Sunday, April 7, 2013

France: The Trifecta (part 2)

Onward! (again, sorry for the delay)
After Strasbourg we went to the NL Natzweiler Concentration Camp. This visit was a rough one as you all can imagine. Natzweiler was mostly a work camp where prisoners would mine granite, the camp was also where most of the resistance fighters were sent and eventually killed. (They wore clothes with the letters "NN" on the back - Nacht und Nebel - Night and Fog prisoners. Hitler called the resistance prisoners this because he wanted them to disappear similarly to the way a man in Wagner's opera Das Rheingold had.) Natzweiler also contained a gas chamber, a crematorium, and rooms for medical experiments.

The front gate of the camp.

Where the prisoner's barracks used to be.

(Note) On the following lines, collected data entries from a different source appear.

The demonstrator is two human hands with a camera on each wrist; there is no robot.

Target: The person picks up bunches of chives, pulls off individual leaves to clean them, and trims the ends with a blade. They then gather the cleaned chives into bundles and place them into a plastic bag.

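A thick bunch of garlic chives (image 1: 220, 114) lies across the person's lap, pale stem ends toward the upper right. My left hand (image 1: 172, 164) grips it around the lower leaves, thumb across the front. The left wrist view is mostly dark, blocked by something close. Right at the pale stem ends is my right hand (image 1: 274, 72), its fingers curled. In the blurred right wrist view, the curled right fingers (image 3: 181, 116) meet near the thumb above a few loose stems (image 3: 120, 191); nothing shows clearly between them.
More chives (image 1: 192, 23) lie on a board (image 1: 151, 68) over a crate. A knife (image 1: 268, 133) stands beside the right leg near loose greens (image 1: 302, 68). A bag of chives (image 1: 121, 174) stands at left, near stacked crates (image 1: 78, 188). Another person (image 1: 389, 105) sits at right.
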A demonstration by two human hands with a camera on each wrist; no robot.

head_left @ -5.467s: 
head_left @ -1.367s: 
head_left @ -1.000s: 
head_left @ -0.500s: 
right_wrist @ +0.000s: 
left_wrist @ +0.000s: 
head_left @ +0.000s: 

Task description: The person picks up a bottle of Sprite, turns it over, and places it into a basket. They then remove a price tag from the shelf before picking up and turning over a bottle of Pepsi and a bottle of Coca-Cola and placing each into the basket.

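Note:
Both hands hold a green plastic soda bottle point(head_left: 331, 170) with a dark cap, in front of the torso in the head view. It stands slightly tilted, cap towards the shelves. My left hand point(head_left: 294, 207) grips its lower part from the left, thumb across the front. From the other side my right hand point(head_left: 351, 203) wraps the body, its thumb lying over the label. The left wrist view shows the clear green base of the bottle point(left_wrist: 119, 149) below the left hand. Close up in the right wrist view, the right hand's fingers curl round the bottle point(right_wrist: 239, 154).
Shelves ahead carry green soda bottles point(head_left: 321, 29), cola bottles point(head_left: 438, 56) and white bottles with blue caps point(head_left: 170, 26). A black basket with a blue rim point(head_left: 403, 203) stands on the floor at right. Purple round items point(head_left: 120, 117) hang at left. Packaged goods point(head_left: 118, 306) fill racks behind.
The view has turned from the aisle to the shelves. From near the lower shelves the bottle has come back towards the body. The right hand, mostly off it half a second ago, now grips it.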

The Monument to the Departed.

VERDUN!
There is not much to say about our day in Verdun which cannot be better explained through photographs, so here goes:



The amazing thing is that you can still see where the trenches were and where bombs had landed. Land like this covers the area around the fort for miles. The memorial (google it!) was the most memorable part because underneath there are thousands of bones. You can actually look in some windows and see a room filled with bones that belong to unidentified French and German soldiers who died during the 9-month-long battle.